INSTRUCTIONS TO FOLLOW: Beginning at the line that includes "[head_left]", print each remaining line of the data word for word. Output nothing else.

'''

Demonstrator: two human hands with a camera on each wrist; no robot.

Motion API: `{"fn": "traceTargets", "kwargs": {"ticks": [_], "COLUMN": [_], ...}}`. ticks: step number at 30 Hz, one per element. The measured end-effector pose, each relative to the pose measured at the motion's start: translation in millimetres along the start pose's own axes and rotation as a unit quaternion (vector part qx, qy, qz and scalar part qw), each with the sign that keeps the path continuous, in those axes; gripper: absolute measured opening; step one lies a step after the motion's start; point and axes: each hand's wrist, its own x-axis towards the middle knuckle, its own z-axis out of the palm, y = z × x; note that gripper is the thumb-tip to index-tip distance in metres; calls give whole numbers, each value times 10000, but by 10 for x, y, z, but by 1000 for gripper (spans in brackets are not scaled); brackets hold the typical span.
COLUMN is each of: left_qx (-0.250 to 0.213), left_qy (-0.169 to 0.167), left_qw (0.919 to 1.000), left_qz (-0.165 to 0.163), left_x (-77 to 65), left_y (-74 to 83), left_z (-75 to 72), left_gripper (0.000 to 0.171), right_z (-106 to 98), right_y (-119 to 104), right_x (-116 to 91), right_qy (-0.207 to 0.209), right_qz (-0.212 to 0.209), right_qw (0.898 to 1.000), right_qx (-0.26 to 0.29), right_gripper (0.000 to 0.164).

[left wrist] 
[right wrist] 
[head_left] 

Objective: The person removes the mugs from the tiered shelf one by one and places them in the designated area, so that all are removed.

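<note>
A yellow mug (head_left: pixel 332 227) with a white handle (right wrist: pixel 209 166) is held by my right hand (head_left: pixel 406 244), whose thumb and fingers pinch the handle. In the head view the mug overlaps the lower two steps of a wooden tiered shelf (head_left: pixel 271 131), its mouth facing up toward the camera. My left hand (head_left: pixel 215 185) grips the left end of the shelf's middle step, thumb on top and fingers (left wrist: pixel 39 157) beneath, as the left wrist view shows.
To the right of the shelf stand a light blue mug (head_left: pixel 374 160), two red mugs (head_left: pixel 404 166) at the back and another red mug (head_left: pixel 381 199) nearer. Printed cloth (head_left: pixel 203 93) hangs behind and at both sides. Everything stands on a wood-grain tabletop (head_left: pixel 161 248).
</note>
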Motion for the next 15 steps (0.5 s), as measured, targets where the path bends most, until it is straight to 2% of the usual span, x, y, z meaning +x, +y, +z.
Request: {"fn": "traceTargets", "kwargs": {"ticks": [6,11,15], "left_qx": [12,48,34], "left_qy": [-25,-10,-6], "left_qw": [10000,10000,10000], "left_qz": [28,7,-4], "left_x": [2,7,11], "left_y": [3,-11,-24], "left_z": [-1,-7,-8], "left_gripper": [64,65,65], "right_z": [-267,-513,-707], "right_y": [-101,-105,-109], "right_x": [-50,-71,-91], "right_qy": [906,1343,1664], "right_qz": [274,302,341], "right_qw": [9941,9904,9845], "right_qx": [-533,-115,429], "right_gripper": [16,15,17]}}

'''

WRITTEN REPLY:
[head_left] 

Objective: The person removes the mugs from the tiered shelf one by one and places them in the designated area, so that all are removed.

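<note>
A yellow mug (head_left: pixel 332 227) with a white handle (right wrist: pixel 209 166) is held by my right hand (head_left: pixel 406 244), whose thumb and fingers pinch the handle. In the head view the mug overlaps the lower two steps of a wooden tiered shelf (head_left: pixel 271 131), its mouth facing up toward the camera. My left hand (head_left: pixel 215 185) grips the left end of the shelf's middle step, thumb on top and fingers (left wrist: pixel 39 157) beneath, as the left wrist view shows.
To the right of the shelf stand a light blue mug (head_left: pixel 374 160), two red mugs (head_left: pixel 404 166) at the back and another red mug (head_left: pixel 381 199) nearer. Printed cloth (head_left: pixel 203 93) hangs behind and at both sides. Everything stands on a wood-grain tabletop (head_left: pixel 161 248).
</note>
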Motion for the next 15 steps (0.5 s), as measured, targets where the path bends most, until it is straight to 2% of the usual span, x, y, z meaning +x, +y, +z.
Request: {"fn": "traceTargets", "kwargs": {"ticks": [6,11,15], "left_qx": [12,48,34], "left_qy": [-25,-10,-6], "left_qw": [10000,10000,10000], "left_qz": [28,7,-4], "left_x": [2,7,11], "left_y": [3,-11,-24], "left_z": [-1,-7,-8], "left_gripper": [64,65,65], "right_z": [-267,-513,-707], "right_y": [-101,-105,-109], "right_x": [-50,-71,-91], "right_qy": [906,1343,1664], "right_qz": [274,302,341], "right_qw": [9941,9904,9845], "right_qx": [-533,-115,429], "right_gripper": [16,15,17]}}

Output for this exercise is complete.